Institutions internationales - La Communauté européenne courtisée - La question allemande - L'Assemblée de l'Union de l'Europe occidentale et l'actualité
Les événements qui se sont accélérés au cours de l’automne dernier en Europe de l’Est ont donné lieu à bien des commentaires avant d’être examinés lors de multiples rencontres : celle de M. Gorbatchev, président de l’URSS, et du souverain pontife, Jean-Paul II, sommet de Malte (2 et 3 décembre 1989), conférence de l’Alliance atlantique (21 mai 1989), Conseil européen (8 et 9 décembre 1989), etc. Est-on dès lors en mesure d’interpréter correctement ce qui se passe ? N’oublions pas la mise en garde de Fernand Braudel : « Le temps court est la plus capricieuse, la plus trompeuse des durées ». En attendant qu’une longue durée donne toute leur signification aux changements intervenus, fions-nous aux faits qui sont les seuls témoins irrécusables.
La communauté européenne courtisée
C’est tout d’abord M. Gorbatchev, début décembre 1989 à Milan, qui souhaite la création d’un organisme permettant une consultation permanente entre la Communauté économique européenne (CEE), l’Association européenne de libre-échange et le COMECON (Conseil d’assistance économique mutuelle) (1). L’objectif du président soviétique est de soulever l’intérêt des industriels européens pour son pays sans paraître rechercher une situation privilégiée. Cette initiative prolonge l’accord signé à Bruxelles en 1988 aux termes duquel la CEE et le COMECON reconnaissaient leur existence réciproque.

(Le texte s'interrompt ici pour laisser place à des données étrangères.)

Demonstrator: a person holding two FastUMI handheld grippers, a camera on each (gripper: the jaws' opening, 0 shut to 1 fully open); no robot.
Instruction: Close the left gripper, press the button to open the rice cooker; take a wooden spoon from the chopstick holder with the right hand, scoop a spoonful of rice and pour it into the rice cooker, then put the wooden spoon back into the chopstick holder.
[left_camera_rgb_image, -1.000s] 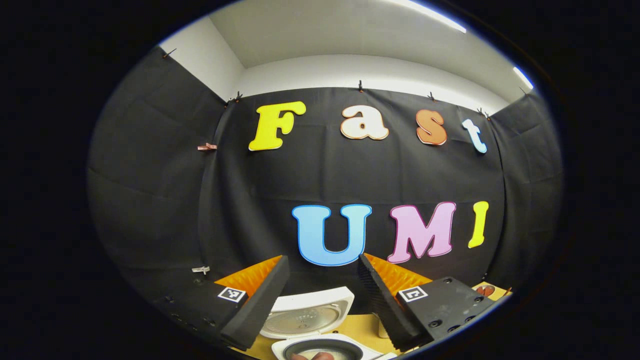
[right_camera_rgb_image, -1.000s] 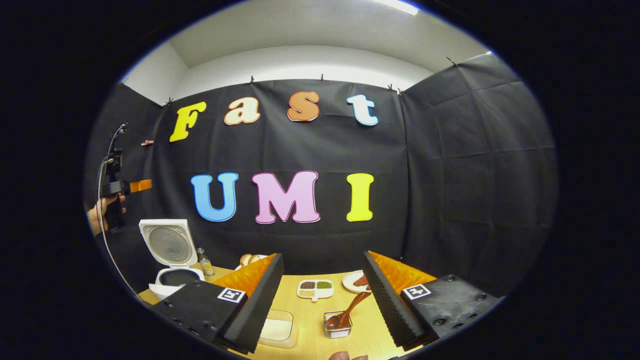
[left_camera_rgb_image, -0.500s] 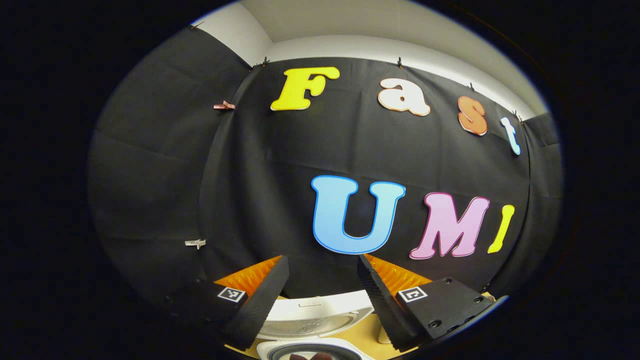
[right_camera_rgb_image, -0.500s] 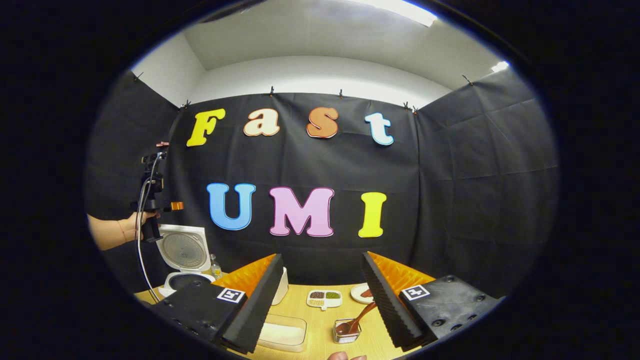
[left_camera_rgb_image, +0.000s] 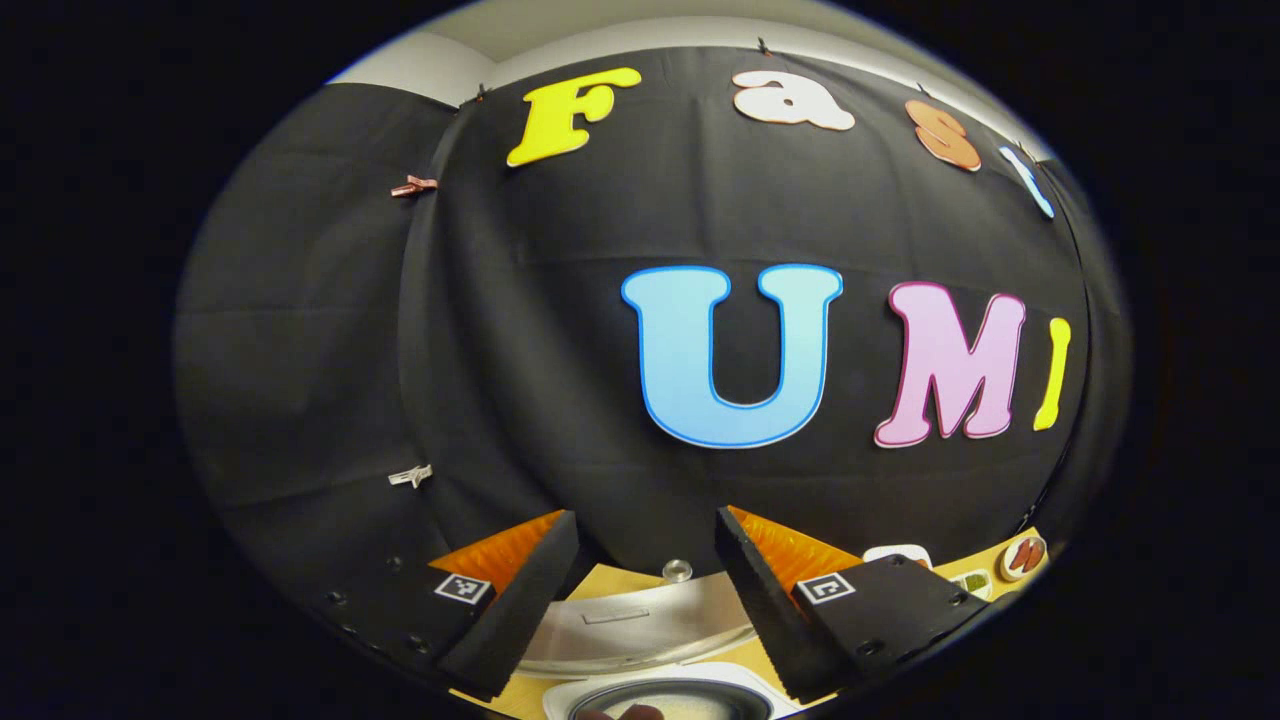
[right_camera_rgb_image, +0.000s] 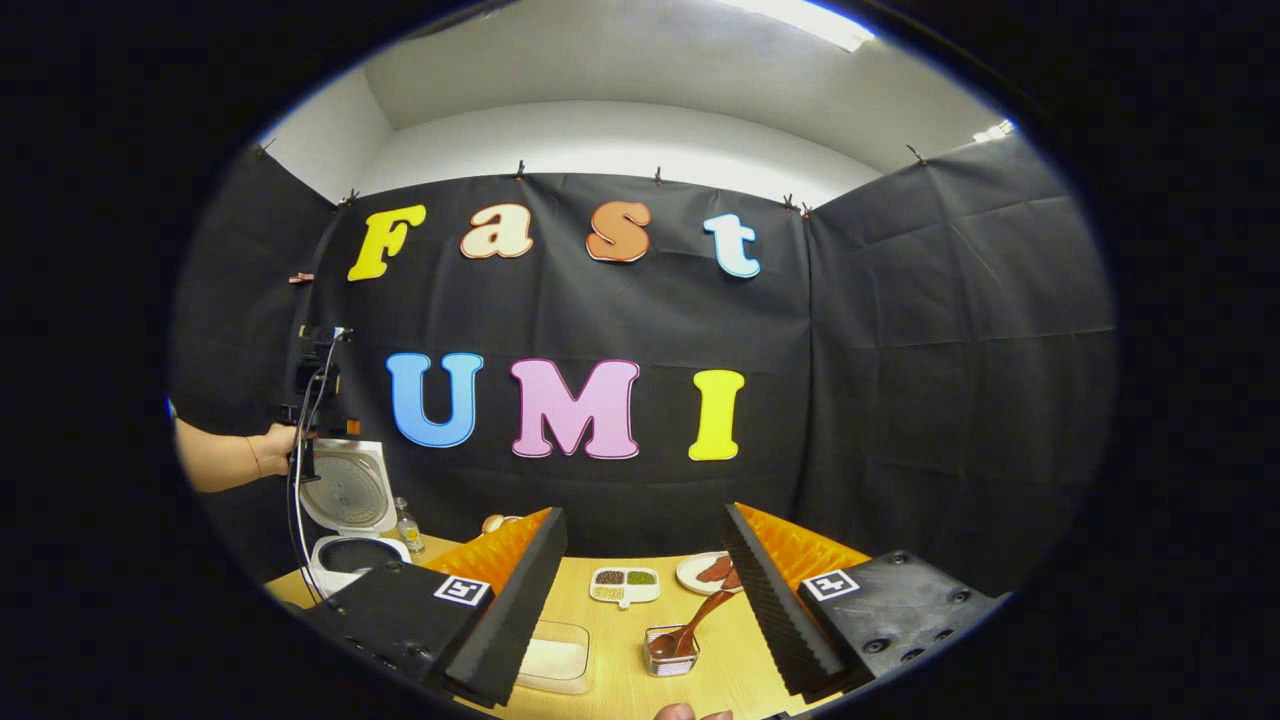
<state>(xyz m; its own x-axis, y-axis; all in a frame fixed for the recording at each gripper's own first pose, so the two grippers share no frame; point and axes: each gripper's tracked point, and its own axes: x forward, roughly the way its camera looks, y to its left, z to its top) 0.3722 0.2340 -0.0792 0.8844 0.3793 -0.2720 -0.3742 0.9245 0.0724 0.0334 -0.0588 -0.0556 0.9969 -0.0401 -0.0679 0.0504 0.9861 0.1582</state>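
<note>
Left gripper (left_camera_rgb_image: 646, 565) released, held above open rice cooker (right_camera_rgb_image: 350, 530) at tabletop's (right_camera_rgb_image: 620, 650) left end. Right gripper (right_camera_rgb_image: 645, 570) released, level, above wooden spoon (right_camera_rgb_image: 695, 620) standing in chopstick holder (right_camera_rgb_image: 672, 650).

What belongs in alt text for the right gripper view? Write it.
The right gripper, fingers open, hovers over a wooden table above a wooden spoon in a small holder. At far left, a hand holds the other gripper above an open rice cooker.
</note>
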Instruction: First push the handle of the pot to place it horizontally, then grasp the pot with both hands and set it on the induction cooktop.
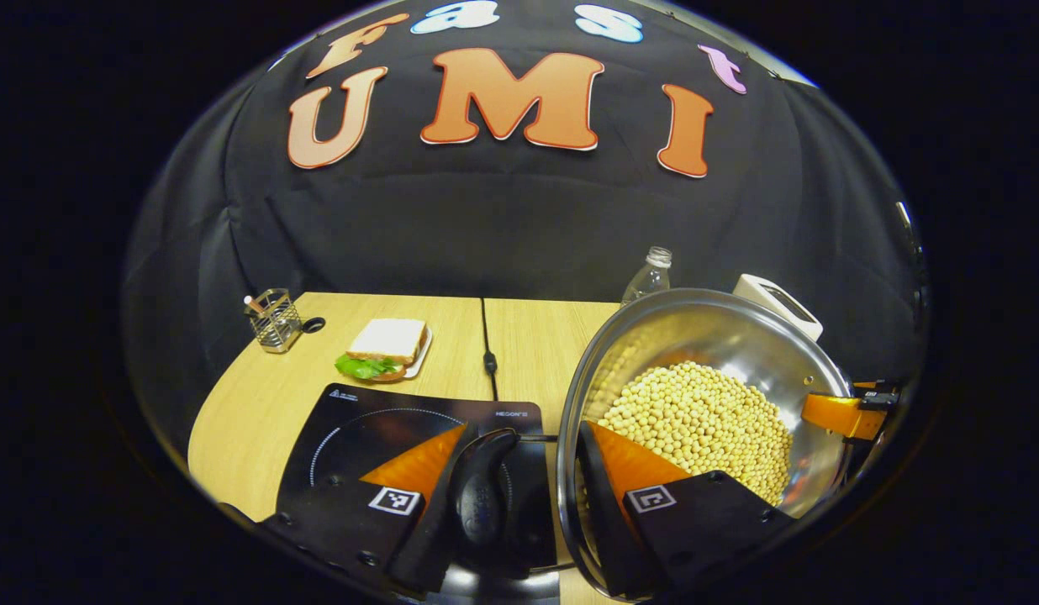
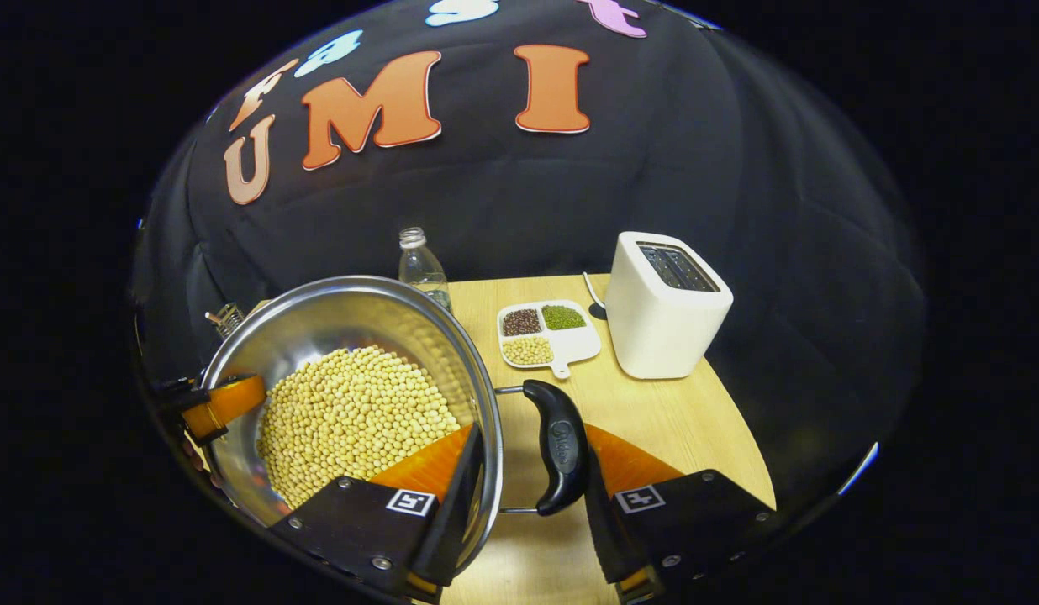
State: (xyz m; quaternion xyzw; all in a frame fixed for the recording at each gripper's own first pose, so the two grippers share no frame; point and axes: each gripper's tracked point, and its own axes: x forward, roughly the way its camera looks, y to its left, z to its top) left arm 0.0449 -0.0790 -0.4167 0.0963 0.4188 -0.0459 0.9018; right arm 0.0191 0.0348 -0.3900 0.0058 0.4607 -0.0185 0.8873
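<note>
A steel pot point(image 1: 721, 336) full of pale beans point(image 1: 696, 420) sits at the right of the left gripper view, its rim overlapping the black induction cooktop point(image 1: 351, 437). My left gripper point(image 1: 528, 433) is shut on the pot's black side handle point(image 1: 486, 496), one finger outside the handle and the other inside the rim. In the right gripper view, my right gripper point(image 2: 532, 430) grips the pot point(image 2: 343, 315) the same way at its other handle point(image 2: 560, 445). Each view shows the other gripper at the far rim point(image 1: 847, 416) point(image 2: 217, 407). Whether the pot rests on the table I cannot tell.
A sandwich on a plate point(image 1: 385, 349), a wire holder point(image 1: 276, 319) and a black cable point(image 1: 488, 353) lie behind the cooktop. A clear bottle point(image 2: 420, 265), a white divided tray of beans point(image 2: 545, 336) and a white toaster point(image 2: 662, 311) stand on the wooden table's right side.
</note>
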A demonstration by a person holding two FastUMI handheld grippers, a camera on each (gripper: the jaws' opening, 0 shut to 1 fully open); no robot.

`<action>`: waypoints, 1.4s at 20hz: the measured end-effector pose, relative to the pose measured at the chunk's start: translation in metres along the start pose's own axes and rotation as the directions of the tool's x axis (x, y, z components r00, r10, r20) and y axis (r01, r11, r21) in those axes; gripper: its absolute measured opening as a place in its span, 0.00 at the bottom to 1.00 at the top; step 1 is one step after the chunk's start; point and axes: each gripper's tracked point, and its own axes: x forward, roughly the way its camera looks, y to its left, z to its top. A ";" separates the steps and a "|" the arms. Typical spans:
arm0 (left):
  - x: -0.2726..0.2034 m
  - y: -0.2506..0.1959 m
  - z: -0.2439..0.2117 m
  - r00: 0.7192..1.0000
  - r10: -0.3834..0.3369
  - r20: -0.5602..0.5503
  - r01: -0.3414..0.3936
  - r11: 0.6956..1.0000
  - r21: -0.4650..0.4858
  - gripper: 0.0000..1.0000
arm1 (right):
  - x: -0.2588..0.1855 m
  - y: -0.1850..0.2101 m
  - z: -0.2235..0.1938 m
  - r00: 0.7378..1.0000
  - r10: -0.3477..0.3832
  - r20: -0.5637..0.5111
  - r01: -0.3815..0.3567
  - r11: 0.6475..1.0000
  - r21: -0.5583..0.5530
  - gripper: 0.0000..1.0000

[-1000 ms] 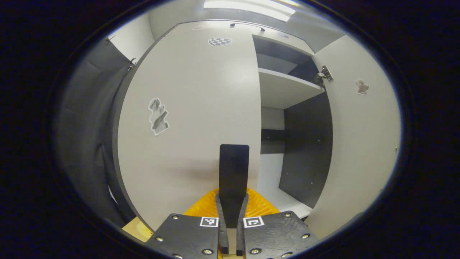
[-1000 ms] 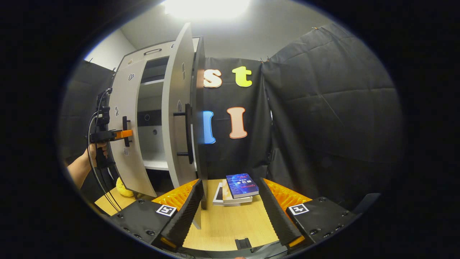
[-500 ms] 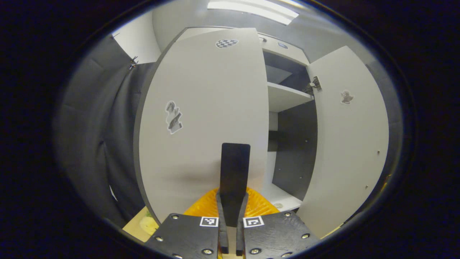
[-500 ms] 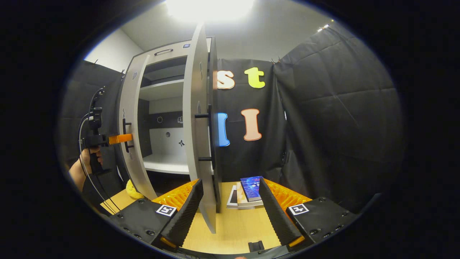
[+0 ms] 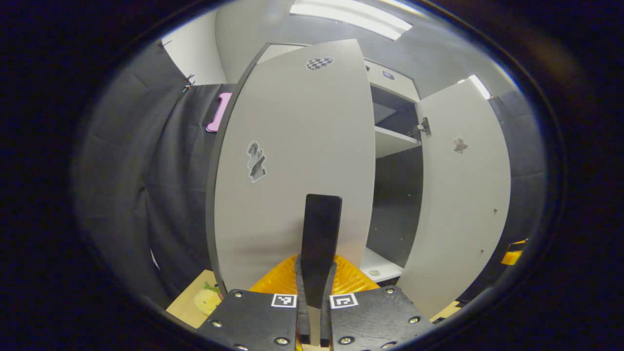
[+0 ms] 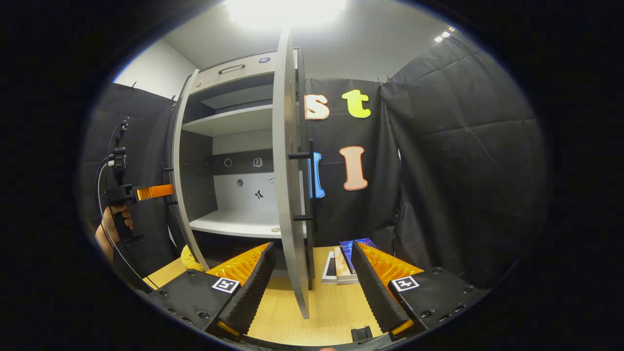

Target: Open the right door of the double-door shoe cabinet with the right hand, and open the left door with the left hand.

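Note:
The grey left door (image 5: 292,161) of the shoe cabinet stands swung out, and my left gripper (image 5: 316,265) is shut on its black handle (image 5: 319,229). Beside it the right door (image 5: 463,195) is wide open, baring a shelf (image 5: 392,141). In the right gripper view my right gripper (image 6: 312,248) is open, with the right door (image 6: 287,195) edge-on between its spread fingers (image 6: 248,287), which do not press on it. Its handle (image 6: 309,185) faces the cloth wall. At far left a hand (image 6: 109,229) holds the left gripper (image 6: 146,191) at the left door (image 6: 178,170).
The cabinet stands on a wooden table (image 6: 331,307). A stack of books (image 6: 341,258) lies behind the right door. A yellow soft toy (image 6: 187,256) sits under the left door. Black cloth walls close in on both sides.
The left door has swung farther out with my left gripper on its handle. In the right gripper view the right door has turned nearly edge-on and more of the cabinet's inside shows.

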 end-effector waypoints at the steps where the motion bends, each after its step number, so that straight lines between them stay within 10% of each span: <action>1: -0.001 0.004 -0.001 1.000 -0.001 0.002 0.001 1.000 -0.001 0.10 | 0.002 0.005 0.000 1.000 0.007 -0.002 -0.007 1.000 -0.003 0.97; 28: -0.063 0.101 0.015 0.997 0.072 0.028 -0.073 0.995 0.067 0.08 | 0.017 0.112 -0.010 0.991 0.133 -0.016 -0.134 0.990 -0.049 0.97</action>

Pourquoi, cependant, s’être adressé à des industriels italiens ? En partie sans doute parce que l’Italie n’a jamais obéi aux injonctions américaines du temps de la guerre froide ; surtout parce que la haute finance de la péninsule a toujours eu les yeux tournés vers l’Union soviétique. M. Carlo de Benedetti (financier italien), invité surprise de l’émission « Questions à domicile », le 27 mars 1988, n’y avait-il pas prôné le lancement d’un plan Marshall en faveur de l’Europe de l’Est ? Une suggestion que l’éditorialiste du Monde soutenait avec vigueur le lendemain. De plus, un consortium de banques transalpines, animé par la Mediocredito Centrale, opérant avec certains instituts ouest-allemands et notamment la Deutsche Bank, avait ouvert la voie à l’octroi de crédits à Moscou. Dans ces conditions, M. Gorbatchev était assuré d’obtenir sans difficulté l’assentiment de son auditoire.
Une dizaine de jours plus tard, dans un discours programme à Berlin-Ouest, le chef de la diplomatie américaine, M. James Baker, encourageait le renforcement de l’intégration européenne et proposait que « les États-Unis et la CEE travaillent ensemble pour établir, que ce soit sous la forme d’un traité ou sous toute autre forme, un ensemble nettement renforcé de liens institutionnels et économiques ». Quand on sait l’irritation qu’ont toujours manifestée les Américains face à la construction européenne et ses impératifs (au cours des négociations GATT – General Agreement on Tariffs and Trade –, cela allait jusqu’à l’épreuve de force), la démarche de M. James Baker avait de quoi étonner. Probablement faut-il y voir un premier pas vers cette transformation de l’Alliance atlantique en organisme de coopération économique et politique annoncée par le président George Bush. Mais d’autres considérations ont certainement joué : heurtée de plein fouet par le dynamisme de l’industrie japonaise, l’Amérique éprouve le besoin de se réserver d’autres débouchés.